Satira, desiderio e precarietà: l’intelligenza teatrale di Maria Bolignano
di Sergio Mantile
Ridere della precarietà per raccontarla meglio
Già solo il titolo del lavoro teatrale Le PornoPrecarie (quelle di OnlyFals) ti fa venire da ridere, perché è un piccolo capolavoro di comunicazione, che mette insieme una dimensione espressiva di desiderio fisico, di estetica corporea e di seduzione con una condizione socio-economica per nulla seducente, da esclusi e da perdenti.
Pensando poi a tutta l’orgia di egocentrismo ed autoesaltazione che generalmente si esprime nel sito di OnlyFans, si intuisce il disegno finemente satirico dell’autrice, Maria Bolignano. Su OnlyFans le persone condividono foto e video intimi, atti espliciti o contenuti personali, in cambio di denaro. In altre parole, il portale inglese è riuscito ad innestare sulla cultura e sulla psicologia del narcisismo il meccanismo premiale del denaro, un vero tripudio di mercificazione.
L’obiettivo della seduzione visuale dei propri contenuti attraverso i social, estremamente diffuso oggi, soprattutto tra i giovani, che può trasformarsi in successo commerciale quando si assurge al titolo di “influencer”, trova una variante nell’obiettivo della seduzione visuale della propria intimità su OnlyFans.

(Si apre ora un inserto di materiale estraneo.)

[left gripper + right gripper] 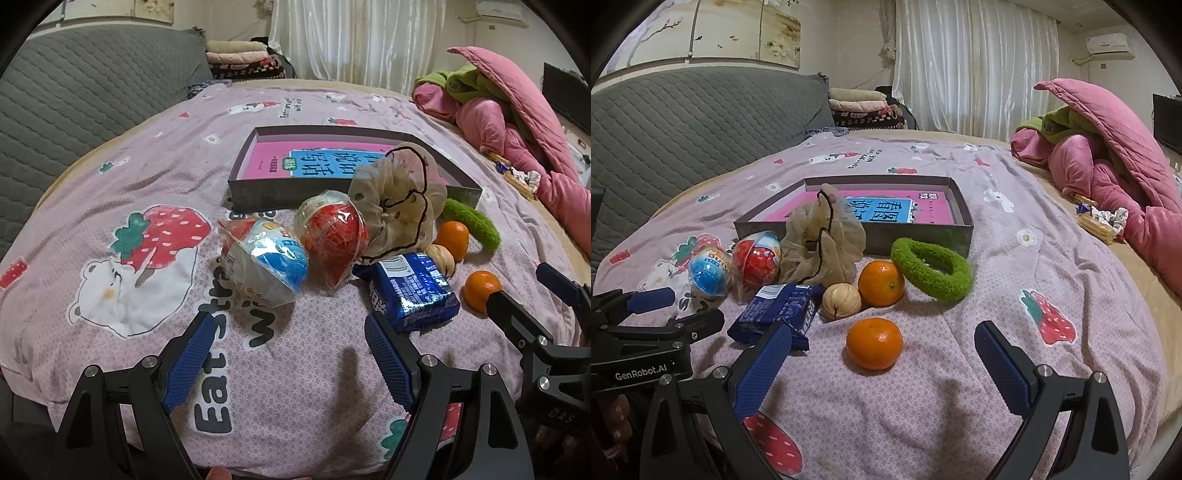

L’arte che fa ridere, ma anche pensare
Le Pornoprecarie invertono motivazioni e fini, l’esibizione porno serve ad uscire dalla precarietà. Da questa inversione scaturisce la felice combinazione di osservazione sociale acuta, anche se implicita, e sintesi drammaturgica esilarante. Non c’è la banalizzazione di problematiche gravi e diffuse, e non c’è nemmeno il loro racconto penoso, che finirebbe per essere scontato e ripetitivo.
Ci sono persone di diversa età, anche se tutte oltre la “meglio gioventù”, che concentrano molte dimensioni della precarietà: l’essere donne, l’essere sole, l’essere senza lavoro e con risorse limitate. Lo sbocco che il mercato offre loro è quello di una prassi per loro impensabile in altri momenti, l’esposizione della propria intimità.
Confesso che è questo che mi attrae molto dell’arte, in questo caso di quella drammaturgica: la capacità di raccontare una favola spassosa, esaltandovi dentro – ma implicitamente – una parte, talvolta anche molto spiacevole, del mondo reale. Come non pensare, senza pensarci chiaramente, e solo per fare un esempio, ai giovani cui vengono offerte, in luogo di occupazioni stabili e continuative, attività lavorative temporanee come dog sitter, consegna di cibo in motocicletta, organizzazioni di eventi e via continuando?
Bisognerebbe mettere nei programmi di studi, sicuramente a Sociologia, anche la visione di opere teatrali come Le PornoPrecarie (quelle di OnlyFals).